はじめに
題名がすべてですが、data.table
の中にあるNAをすべて0にしたいと思ったのですが、変なところにハマったので、備忘録代わりに書きます。
data.frameなら一発?
{dplyr}のパイプの中でNAを0に置換するの中で、data.frame
中に含まれるNAを一括で0にするには、下記のコードで一発だそうです。
NAの一括変換
df[is.na(df)] <- 0
ところが、data.table
に適用するとエラーが出てしまいます。
data.tableの失敗例
dt[is.na(dt)] <- 0
エラー: Must use a vector in `[`, not an object of class matrix.
どうやら、is.na(dt)
が配列として解釈されるのがだめっぽい。なぜだろう。意味がないと思いつつ、dt[,is.na(dt)]
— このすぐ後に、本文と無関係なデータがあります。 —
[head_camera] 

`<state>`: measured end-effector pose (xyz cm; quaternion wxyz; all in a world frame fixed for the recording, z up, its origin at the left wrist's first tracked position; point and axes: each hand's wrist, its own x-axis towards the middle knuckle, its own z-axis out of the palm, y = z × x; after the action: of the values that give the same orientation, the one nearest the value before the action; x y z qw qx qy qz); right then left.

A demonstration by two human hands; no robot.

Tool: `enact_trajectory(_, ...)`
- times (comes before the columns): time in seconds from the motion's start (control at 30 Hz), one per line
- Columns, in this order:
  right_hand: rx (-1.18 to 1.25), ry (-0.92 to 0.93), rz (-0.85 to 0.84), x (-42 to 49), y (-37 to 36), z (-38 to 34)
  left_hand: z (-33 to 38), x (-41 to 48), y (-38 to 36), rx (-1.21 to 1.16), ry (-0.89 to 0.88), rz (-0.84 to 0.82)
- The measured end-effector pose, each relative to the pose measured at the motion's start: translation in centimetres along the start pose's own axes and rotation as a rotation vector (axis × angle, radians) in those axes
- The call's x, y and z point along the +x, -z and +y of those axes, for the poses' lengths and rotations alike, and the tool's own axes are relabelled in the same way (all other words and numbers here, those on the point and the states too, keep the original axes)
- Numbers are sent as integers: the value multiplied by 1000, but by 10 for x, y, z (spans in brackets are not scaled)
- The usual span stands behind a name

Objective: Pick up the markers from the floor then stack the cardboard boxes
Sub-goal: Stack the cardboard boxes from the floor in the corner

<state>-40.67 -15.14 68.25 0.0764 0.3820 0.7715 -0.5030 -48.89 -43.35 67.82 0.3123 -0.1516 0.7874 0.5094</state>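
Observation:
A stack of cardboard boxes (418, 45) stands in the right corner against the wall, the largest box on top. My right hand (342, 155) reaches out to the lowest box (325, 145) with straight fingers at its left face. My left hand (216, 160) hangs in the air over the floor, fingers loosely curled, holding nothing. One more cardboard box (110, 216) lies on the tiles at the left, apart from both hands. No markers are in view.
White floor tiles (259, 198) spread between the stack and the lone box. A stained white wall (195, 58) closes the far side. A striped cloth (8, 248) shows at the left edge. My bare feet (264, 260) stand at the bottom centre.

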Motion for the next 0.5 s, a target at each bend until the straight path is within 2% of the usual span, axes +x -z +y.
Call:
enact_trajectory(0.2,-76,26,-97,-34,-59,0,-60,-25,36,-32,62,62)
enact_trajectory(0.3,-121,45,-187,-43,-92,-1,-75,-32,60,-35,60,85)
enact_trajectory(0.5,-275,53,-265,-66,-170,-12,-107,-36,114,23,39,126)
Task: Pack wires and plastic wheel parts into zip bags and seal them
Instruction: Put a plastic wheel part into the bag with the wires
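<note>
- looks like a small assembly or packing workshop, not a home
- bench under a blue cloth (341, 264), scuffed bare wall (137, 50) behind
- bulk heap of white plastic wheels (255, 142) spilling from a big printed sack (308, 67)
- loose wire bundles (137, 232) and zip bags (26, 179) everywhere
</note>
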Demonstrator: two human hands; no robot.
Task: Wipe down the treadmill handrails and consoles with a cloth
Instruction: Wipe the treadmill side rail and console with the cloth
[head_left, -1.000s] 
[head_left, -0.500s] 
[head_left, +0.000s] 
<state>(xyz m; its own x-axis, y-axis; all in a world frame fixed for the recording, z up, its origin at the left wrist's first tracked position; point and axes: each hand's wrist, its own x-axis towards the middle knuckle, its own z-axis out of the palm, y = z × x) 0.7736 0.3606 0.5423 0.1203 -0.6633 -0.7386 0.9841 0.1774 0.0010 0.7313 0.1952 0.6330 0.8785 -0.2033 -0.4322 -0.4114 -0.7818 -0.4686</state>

としてもdt[is.na(dt),] としてもだめだった。
dplyrを使った変換
先程ご紹介した記事だと、dplyr
を使った例も提示されている。
dplyrを使った例
dt %>%
mutate_all(funs(ifelse(is.na(.),0,.)))
これで行けるのだが、最新バージョンだとfuns()
はdeprecatedだよ、と怒られるようになったので、ラムダ式を使った方法にするとよい。
ラムダ式を使った例
dt %>%
mutate_all(~ifelse(is.na(.),0,.))
なんかもっと方法がある気もするが、この方法だと、記事中にあるようにmutate_at
とかも使えて応用が効くので知っていて損はない。